Certes, le développement des techniques modernes pose aussi des problèmes. La question a été souvent débattue. Certains estiment qu’on a exagéré les difficultés. En tout cas, en dépit de certaines réalisations, l’Europe a pris du retard, surtout dans les domaines qui ont une grande importance pour l’avenir de la production. Je pense principalement à l’électronique et à l’informatique.

La lassitude de l’Europe s’explique sans doute moins par ces problèmes concrets que par l’aptitude bien connue des hommes à considérer leurs acquis comme allant de soi. On méconnaît l’énorme distance déjà parcourue sur la voie de l’Europe unie. On trouve normal que les trains et les avions arrivent à l’heure ou que les marchandises quotidiennement nécessaires soient livrées ponctuellement dans les magasins. Ces réalisations vitales vont de soi et échappent à la conscience politique.

Pourtant l’Europe d’aujourd’hui n’est pas née automatiquement d’elle-même malgré une collaboration étroite. Elle est née d’une volonté politique, d’une vision politique. Si, lorsque le Conseil de l’Europe s’est constitué en 1949, quelqu’un avait prédit qu’en une seule génération les frontières seraient très largement abolies pour le commerce des marchandises et la circulation des personnes, et surtout s’il avait prédit que les inimitiés dites héréditaires seraient devenues caduques et que les anciens ennemis héréditaires se seraient rassemblés pour promouvoir avec la plus grande vigueur l’unification européenne, il aurait vraisemblablement fait figure d’utopiste et de rêveur.

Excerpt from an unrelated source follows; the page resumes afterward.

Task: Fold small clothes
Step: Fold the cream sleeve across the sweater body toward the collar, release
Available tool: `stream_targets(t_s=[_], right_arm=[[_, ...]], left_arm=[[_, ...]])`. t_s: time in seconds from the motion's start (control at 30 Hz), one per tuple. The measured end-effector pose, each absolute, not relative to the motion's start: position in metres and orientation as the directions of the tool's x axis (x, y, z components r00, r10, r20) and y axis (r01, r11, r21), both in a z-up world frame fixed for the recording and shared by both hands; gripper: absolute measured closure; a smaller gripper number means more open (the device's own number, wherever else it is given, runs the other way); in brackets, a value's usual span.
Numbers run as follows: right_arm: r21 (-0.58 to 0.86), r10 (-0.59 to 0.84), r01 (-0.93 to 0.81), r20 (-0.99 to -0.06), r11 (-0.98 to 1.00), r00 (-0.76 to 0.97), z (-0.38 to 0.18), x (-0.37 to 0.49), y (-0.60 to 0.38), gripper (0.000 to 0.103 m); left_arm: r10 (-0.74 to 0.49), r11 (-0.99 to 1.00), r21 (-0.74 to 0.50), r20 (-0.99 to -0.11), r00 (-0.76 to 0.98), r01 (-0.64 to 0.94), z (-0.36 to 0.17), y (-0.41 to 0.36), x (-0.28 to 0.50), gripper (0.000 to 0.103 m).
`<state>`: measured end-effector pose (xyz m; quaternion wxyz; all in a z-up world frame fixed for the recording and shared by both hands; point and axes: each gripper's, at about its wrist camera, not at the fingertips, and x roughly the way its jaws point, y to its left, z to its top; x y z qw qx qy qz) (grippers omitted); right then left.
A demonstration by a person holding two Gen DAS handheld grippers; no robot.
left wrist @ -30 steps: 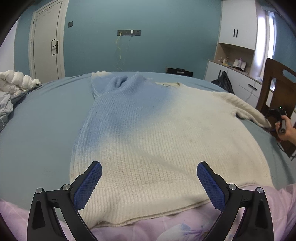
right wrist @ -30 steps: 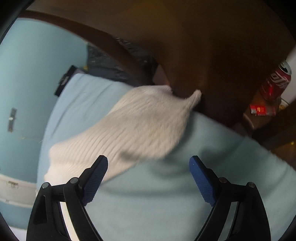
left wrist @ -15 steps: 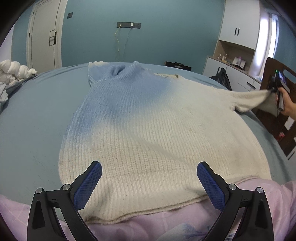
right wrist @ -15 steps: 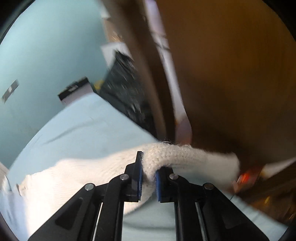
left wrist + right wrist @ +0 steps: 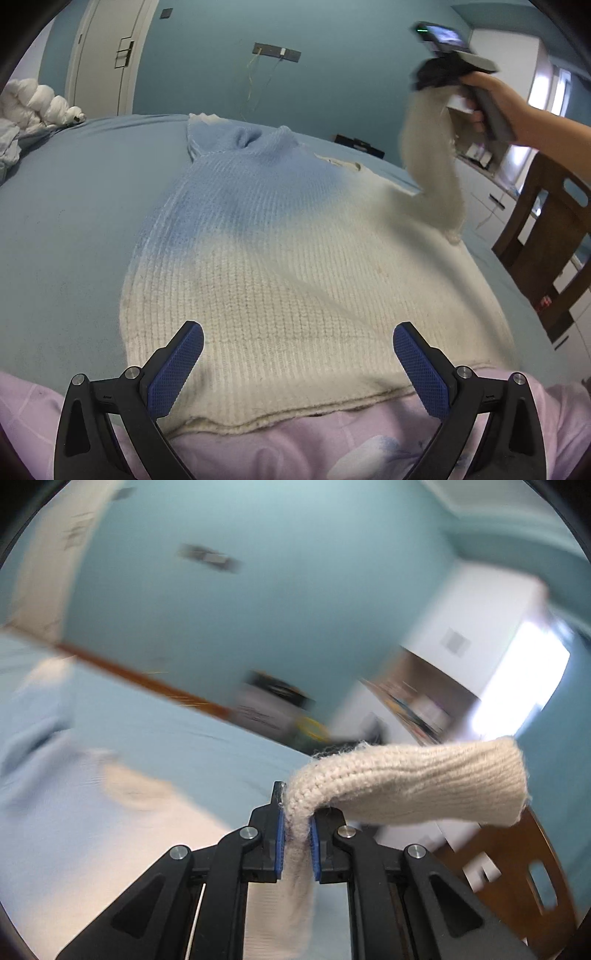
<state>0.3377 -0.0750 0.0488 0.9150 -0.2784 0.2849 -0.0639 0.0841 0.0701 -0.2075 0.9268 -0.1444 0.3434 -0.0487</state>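
A knitted sweater (image 5: 288, 258), blue at the neck and cream below, lies flat on the blue bed (image 5: 74, 229), hem toward me. My left gripper (image 5: 295, 365) is open and empty, hovering just above the hem. My right gripper (image 5: 295, 834) is shut on the sweater's right sleeve (image 5: 413, 779), whose cuff flops over to the right. In the left wrist view the right gripper (image 5: 439, 70) holds that sleeve (image 5: 432, 166) lifted high above the sweater's right shoulder.
A wooden chair (image 5: 546, 236) stands by the bed's right side. White bedding (image 5: 33, 103) is bunched at the far left. A pink cloth (image 5: 295, 450) lies under the hem at the near edge. Cabinets (image 5: 491, 184) line the right wall.
My right gripper closed on the right sleeve at the bed's right edge and lifted it high, swinging inward over the sweater. My left gripper stayed open by the hem.
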Motion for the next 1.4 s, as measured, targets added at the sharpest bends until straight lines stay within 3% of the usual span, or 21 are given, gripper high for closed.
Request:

Aujourd’hui encore il faut se garder de considérer les acquis comme naturels et de les observer passivement. L’unification européenne doit être sans cesse remise sur le chantier et ne peut être vivifiée que par un mouvement incessant animé par une volonté politique, voire une vision politique.

Il est évidemment indispensable de pousser le développement de l’économie européenne et nous reconnaissons sur ce point un rôle dominant à la Communauté européenne. Pour tous les Etats d’Europe, il est bon que les Communautés européennes assument activement ce rôle. Il importe de créer un véritable marché intérieur des produits industriels qui couvre tous les pays d’Europe, y compris les membres l’AELE.

A cet effet, des décisions ont été prises il y a un an et demi à la rencontre de Luxembourg entre la Communauté européenne et l’AELE et nous espérons qu’elles seront bientôt mises en œuvre dans l’intérêt même de tous les Etats européens. Il est aussi dans l’intérêt de toute l’Europe que la haute technologie et la recherche aboutissent à des réalisations. Nous sommes l’un des premiers Etats qui aient soutenu le programme Eurêka lancé par la France et nous sommes heureux de pouvoir participer au programme COST et à divers projets européens avec la Communauté européenne.

Cette dimension économique de l’Europe est naturellement importante, surtout pour résoudre le problème du chômage, mais nous ne devons pas perdre de vue pour autant l’idée et la question de l’identité politique par-delà l’économie.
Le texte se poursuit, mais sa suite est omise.